Elephant is a fictional retelling of the 1999 Columbine High School Massacre. It begins as an ordinary day at an ordinary high school and ends with two students gunning down their classmates and teachers. It does not explain their motivation nor give us, the audience, a chance to speculate. The closing credits begin as the final bullet is fired.
Elephant won the top prize at the Cannes Film Festival in 2003 and generated plenty of controversy. It was the first fictional retelling of the Columbine tragedy. Van Sant’s unwillingness to offer explanations, solace or answers was viewed in many circles as callous and self-serving. In 2005, Jeff Weise killed 9 people at his high school in Red Lake, Minnesota and had apparently watched Elephant as a tutorial a few weeks prior.
Knowing none of that, Elephant will still make you uneasy.

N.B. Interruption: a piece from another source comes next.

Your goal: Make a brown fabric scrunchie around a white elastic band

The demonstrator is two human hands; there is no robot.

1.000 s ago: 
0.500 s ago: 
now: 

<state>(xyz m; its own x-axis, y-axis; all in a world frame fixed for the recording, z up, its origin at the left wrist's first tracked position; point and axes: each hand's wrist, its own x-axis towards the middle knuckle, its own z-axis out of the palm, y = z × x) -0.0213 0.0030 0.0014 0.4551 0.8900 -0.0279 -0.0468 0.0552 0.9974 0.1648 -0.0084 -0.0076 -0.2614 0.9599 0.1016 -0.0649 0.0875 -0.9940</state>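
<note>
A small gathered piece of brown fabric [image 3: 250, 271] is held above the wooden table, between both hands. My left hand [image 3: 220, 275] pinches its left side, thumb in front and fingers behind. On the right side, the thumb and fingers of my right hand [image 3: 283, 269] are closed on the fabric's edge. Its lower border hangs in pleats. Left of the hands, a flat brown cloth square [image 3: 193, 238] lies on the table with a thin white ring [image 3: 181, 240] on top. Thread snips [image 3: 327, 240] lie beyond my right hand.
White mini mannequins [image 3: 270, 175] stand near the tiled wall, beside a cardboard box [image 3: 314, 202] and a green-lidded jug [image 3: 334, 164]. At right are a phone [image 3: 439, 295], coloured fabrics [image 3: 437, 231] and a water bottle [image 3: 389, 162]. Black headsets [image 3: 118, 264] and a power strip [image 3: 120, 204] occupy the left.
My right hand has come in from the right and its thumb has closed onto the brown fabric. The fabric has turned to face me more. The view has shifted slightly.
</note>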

And that has everything to do with the director’s choice of tone and music. The tagline of the film is “An ordinary high school day, except that it’s not,” and the most important word here is “ordinary.” A movie is by definition the photographic capture of a set of exceptional circumstances but Van Sant works extra hard to make this one seem workaday. His young cast is entirely non professionals who use their real first names. The day in question is overcast, probably midweek, early spring or fall, no pep rallys, no graduation or prom coming. There are no obvious turns of plot, no scene stealing performances, no fancy camera tricks. Even the lead up to the massacre feels meandering and incidental, an inevitable horror made more so by how little effort the film makes in calling attention to it.
The only music of note in Elephant is Beethoven and a small assortment of the composer’s best known pieces. Within the score resides the film’s uncomfortable, contradictory heart. The music is iconic, the film an interpretation of modern day folklore. Yet by making it all seem so everyday, Van Sant yanks the comfort icons provide out from under us. We cannot say the horrible things that occur here are exceptional or rare. We must instead acknowledge that they are all too common and that part of what makes us human is our bottomless capacity to turn our own madness and rage on one another.

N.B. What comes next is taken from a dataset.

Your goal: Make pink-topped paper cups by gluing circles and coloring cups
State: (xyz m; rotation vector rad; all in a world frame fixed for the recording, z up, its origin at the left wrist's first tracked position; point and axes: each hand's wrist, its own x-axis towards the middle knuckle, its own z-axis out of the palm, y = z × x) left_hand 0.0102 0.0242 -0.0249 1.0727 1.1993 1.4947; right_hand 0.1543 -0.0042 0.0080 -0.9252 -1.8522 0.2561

Elephant was the second film in Gus Van Sant’s “Death Trilogy.” He had been a successful studio director with movies like Good Will Hunting and Finding Forrester but wished to return to his origins both in smaller-of-scale, lower-budget arthouse projects and Portland, Oregon where he lived. Beethoven was 31 when he composed The Moonlight Sonata and had just begun to lose his hearing. Historians have argued that he composed the piece for a young student whom he loved, even though Beethoven himself wrote that his inspiration was sitting at the bedside of a dying friend.

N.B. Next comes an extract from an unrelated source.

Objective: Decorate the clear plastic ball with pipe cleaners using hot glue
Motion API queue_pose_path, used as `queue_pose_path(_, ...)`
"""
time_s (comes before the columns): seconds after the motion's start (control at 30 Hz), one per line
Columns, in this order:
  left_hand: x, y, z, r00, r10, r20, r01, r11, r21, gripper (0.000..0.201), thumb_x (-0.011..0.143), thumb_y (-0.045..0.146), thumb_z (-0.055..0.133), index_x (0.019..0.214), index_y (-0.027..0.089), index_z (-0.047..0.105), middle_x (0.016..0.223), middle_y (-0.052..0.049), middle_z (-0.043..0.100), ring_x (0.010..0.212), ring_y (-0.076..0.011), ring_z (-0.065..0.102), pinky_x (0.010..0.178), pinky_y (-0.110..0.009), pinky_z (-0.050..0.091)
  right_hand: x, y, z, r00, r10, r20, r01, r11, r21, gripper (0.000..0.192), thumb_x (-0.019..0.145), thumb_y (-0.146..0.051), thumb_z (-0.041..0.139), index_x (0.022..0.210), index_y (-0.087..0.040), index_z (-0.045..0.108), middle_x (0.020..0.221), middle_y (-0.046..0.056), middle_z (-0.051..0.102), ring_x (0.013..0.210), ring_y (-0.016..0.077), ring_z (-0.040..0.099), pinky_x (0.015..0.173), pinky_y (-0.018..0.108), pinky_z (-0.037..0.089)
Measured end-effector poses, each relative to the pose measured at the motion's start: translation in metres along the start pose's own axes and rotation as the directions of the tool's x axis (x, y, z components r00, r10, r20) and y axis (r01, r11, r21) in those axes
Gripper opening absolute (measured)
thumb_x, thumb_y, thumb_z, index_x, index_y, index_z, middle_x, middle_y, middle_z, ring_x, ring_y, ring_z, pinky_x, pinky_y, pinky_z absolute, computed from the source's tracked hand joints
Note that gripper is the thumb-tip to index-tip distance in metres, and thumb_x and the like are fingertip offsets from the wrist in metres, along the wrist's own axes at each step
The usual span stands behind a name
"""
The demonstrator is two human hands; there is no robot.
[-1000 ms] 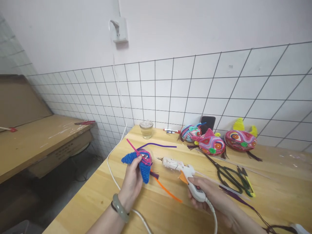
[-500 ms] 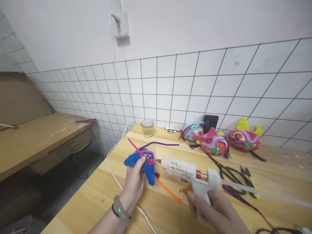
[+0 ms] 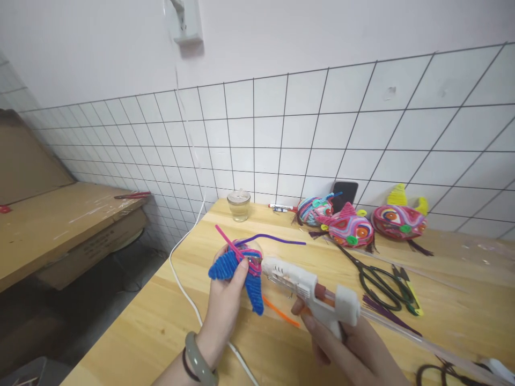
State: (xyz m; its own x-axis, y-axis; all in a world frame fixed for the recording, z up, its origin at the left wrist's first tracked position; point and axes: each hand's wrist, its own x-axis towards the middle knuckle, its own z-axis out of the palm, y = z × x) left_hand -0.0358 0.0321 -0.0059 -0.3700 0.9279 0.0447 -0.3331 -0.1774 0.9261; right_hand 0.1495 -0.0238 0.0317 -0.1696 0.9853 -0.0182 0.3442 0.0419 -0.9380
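My left hand [image 3: 223, 305] holds a small craft piece [image 3: 240, 268] made of blue and pink pipe cleaners around a clear ball, just above the wooden table [image 3: 161, 321]. A pink pipe cleaner sticks up from it to the left. My right hand [image 3: 341, 348] grips a white hot glue gun [image 3: 309, 295], finger on the trigger. The gun's nozzle touches the craft piece on its right side. A clear glue stick juts out behind the gun to the right.
A purple pipe cleaner [image 3: 273, 238] and an orange one [image 3: 281, 313] lie by the piece. Three finished colourful figures [image 3: 350, 228] stand at the tiled wall with a phone [image 3: 345, 194]. Black scissors [image 3: 376, 276], a glass jar [image 3: 238, 205] and a white cable [image 3: 183, 289] are nearby.
My right hand lifted the glue gun off the table, turned it level and brought its nozzle up against the craft piece. The left hand kept holding the piece.
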Motion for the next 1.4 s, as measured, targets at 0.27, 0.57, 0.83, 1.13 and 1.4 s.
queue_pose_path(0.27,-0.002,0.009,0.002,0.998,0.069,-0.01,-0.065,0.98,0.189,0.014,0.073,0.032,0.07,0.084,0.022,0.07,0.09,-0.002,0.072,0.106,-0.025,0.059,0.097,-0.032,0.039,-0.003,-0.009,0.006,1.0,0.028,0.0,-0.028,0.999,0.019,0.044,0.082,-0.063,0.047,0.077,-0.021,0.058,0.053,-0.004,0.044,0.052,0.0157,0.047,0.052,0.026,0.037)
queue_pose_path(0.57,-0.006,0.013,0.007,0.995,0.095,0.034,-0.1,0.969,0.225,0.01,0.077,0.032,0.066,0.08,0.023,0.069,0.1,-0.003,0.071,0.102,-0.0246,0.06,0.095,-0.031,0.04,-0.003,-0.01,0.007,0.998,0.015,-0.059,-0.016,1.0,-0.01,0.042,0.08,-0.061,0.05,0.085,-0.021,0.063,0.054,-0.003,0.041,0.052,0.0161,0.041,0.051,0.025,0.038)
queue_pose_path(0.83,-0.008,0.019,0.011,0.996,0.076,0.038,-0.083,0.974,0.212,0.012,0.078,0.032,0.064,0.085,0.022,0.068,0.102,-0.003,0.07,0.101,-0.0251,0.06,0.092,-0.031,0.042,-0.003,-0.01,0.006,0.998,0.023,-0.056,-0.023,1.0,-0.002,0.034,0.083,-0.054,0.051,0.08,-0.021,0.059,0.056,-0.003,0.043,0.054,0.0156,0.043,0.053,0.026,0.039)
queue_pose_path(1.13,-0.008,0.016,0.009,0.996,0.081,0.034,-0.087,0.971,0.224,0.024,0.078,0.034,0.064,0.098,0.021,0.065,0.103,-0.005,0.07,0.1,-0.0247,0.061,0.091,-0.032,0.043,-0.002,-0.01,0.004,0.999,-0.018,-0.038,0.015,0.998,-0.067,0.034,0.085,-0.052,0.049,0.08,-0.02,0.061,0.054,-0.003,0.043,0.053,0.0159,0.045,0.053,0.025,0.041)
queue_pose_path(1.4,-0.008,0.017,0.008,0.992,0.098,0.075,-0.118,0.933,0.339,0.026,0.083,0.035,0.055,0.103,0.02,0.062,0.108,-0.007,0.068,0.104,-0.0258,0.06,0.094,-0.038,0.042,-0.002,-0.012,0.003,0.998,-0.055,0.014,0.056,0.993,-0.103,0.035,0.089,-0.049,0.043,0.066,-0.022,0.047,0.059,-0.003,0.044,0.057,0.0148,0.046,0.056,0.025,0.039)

The Moonlight Sonata emerges from those archetypal brambles–music by an artist losing his instrument, motivated by both love and death. Van Sant, another artist in a time of great personal and creative transition, took the piece and re-engaged it with its contradictions. We know the music, we know nothing is happening in the scene where it is used. Its beauty and horror comes from knowing something will and that nothing on this ordinary day can protect us. We must, like the students at this high school, wait, then watch.